Es war schon spät. Die Bibliothek würde jeden Moment schließen. Verdammt, ich musste schon seit Stunden geschlafen haben. Mit einem schweren Seufzer sammelte ich meine heruntergefallenen Sachen ein und kroch auf die Beine, bevor ich alles in meiner Tasche verstaute.
In der Universitätsbibliothek war es still; das einzige Geräusch war der Regen, der durch das große Buntglasfenster über den Eingangstüren prasselte. Mein Kopf schmerzte, doch die Erinnerung an meinen Albtraum war bereits verblasst. Alles, was blieb, war dieser Name.
Raelynn. Wer zum Teufel war Raelynn?
Das Semester würde erst in ein paar Wochen beginnen, aber ich hatte trotzdem den größten Teil meines Sommers hier in der Bibliothek verbracht. Ich liebte den staubig-vanilligen Geruch der Bücher. Ich liebte die versteckten Nischen, die gewölbte Decke und das gedämpfte Licht der alten Wandlampen an den Wänden.
Sie war mein Zufluchtsort, mein kleiner Vorgeschmack auf die Freiheit; ein Einblick in all die Wunder der Welt, die auf mich warteten.
Die darauf warteten, dass ich ging.
Ich befand mich im zweiten Stock der Bibliothek und überblickte den Eingangsbereich, umgeben von hohen Regalen und verstreuten Schreibtischen. Einer meiner Bleistifte war mir runtergefallen und ich kniff die Augen zusammen, als ich meine Hand danach ausstreckte.
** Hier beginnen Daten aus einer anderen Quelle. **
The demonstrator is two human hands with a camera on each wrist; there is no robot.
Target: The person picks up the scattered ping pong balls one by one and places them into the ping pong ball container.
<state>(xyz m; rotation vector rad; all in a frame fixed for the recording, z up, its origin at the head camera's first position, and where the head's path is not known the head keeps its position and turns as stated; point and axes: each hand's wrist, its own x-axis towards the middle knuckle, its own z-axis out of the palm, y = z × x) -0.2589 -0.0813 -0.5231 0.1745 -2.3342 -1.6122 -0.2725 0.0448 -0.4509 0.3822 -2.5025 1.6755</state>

Ich stellte mir vor, wie er zu mir rollte, zurück zum Fußende meines Stuhls, damit ich ihn aufheben konnte.
Es hat nicht einmal gewackelt.
Der Versuch, Magie anzuwenden, war wie das Dehnen eines steifen Muskels oder das Schreiben mit der linken Hand. Es erforderte intensive Konzentration, und selbst dann war meine Kontrolle bestenfalls schwach.
Zähneknirschend krümmte ich meine Finger, als wollte ich den Bleistift zu mir ziehen.
Der Bleistift flog vom Boden auf und sauste durch die Luft. Er bohrte sich in die Wand hinter mir und verfehlte nur knapp meinen Kopf, als ich mich duckte. Verdammt. Hastig riss ich den Bleistift aus der Wand und zuckte zusammen, als ich das Loch sah, das er hinterlassen hatte.
Hoffentlich würde es niemand bemerken.
Es war schon so spät, dass ich sicher den letzten Bus verpasst hatte. Ich würde in der Dunkelheit nach Hause joggen müssen. Die meisten Leute hier würden sich nach Sonnenuntergang nie allein auf die Straße trauen, aber mir machte das nichts mehr aus. Wenn ich auf der Straße blieb, würde es mir wahrscheinlich gut gehen.
Wenn ich das nicht täte, würde es einen letzten Albtraum geben, bevor alles vorbei wäre.
Schritte in der Nähe ließen mich zusammenzucken, aber ich seufzte erleichtert auf, als William Frawley mit einem neugierigen Blick auf seinem bebrillten Gesicht die Bücherregale umrundete. Er war einer der Bibliothekare und saß normalerweise hinter dem halbmondförmigen Schreibtisch im Eingangsbereich, die Nase in ein Buch vertieft.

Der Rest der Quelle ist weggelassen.